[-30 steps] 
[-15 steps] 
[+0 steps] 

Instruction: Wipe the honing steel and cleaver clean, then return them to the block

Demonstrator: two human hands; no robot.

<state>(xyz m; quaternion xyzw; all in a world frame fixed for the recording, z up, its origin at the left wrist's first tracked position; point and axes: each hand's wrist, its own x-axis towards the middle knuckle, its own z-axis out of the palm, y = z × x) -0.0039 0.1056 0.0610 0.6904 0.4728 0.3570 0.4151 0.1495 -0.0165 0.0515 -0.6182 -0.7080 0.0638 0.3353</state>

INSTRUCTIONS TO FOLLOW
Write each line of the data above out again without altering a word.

RESPONSE
[-30 steps] 
[-15 steps] 
[+0 steps] 

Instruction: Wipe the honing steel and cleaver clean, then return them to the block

Demonstrator: two human hands; no robot.

<state>(xyz m; quaternion xyzw; all in a world frame fixed for the recording, z up, its origin at the left wrist's first tracked position; point and axes: each hand's wrist, its own x-axis towards the middle knuckle, its own z-axis out of the palm, y = z × x) -0.0039 0.1056 0.0610 0.6904 0.4728 0.3570 0.4151 0.1495 -0.0165 0.0515 -0.6182 -0.7080 0.0638 0.3353</state>

The requested output is complete.